▸ **Prompt**
Only the lines from the beginning of the data below through the line that contains "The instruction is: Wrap" should be repeated, exactly as written.

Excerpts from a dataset
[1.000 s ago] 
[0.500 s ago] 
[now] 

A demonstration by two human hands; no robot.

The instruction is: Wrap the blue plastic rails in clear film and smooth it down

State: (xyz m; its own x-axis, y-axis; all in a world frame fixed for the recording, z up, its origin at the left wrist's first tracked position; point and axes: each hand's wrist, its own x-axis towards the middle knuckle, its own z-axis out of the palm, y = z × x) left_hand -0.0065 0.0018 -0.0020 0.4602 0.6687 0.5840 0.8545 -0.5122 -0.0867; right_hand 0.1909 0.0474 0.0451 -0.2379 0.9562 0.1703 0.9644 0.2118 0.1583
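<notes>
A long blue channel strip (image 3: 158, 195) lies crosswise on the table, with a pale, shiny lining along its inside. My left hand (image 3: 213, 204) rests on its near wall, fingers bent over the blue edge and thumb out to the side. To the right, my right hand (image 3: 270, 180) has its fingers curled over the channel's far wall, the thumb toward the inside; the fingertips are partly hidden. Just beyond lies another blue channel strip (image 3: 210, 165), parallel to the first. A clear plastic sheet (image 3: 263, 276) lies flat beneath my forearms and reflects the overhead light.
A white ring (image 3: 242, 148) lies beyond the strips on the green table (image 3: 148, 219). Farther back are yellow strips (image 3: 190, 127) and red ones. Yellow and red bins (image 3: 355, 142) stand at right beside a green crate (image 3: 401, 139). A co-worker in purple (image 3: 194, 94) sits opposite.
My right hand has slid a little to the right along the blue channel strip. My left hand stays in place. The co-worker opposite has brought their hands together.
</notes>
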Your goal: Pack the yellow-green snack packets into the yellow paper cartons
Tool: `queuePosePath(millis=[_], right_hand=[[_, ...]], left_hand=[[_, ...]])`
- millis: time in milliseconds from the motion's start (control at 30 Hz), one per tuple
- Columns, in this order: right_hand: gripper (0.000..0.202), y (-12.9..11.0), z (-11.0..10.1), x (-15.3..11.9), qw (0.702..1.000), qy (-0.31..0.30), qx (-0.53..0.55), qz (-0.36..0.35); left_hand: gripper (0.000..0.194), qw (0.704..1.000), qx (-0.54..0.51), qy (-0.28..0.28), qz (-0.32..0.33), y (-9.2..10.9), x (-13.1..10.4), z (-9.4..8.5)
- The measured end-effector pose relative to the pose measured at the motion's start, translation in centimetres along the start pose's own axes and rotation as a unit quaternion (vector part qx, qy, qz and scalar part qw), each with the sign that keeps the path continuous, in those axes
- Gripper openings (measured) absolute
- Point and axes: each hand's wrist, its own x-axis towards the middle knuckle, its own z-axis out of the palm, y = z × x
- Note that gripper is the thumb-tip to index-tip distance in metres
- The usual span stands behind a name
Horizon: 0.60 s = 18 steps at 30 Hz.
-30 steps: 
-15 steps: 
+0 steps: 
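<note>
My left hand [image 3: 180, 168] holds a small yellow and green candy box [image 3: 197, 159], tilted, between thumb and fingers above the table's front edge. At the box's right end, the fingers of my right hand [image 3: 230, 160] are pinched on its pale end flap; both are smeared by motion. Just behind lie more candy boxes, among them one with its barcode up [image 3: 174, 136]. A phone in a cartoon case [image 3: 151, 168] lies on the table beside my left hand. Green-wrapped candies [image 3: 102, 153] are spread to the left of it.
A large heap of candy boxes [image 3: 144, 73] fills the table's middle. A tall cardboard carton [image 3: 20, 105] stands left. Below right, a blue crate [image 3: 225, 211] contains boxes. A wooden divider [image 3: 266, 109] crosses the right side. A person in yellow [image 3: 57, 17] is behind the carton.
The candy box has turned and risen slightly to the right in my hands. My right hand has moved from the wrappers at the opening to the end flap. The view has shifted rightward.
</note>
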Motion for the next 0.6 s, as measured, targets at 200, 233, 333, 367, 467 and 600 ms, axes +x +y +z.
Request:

▸ **Answer to the exercise**
[1.000 s ago] 
[0.500 s ago] 
[now] 

A demonstration by two human hands; no robot.

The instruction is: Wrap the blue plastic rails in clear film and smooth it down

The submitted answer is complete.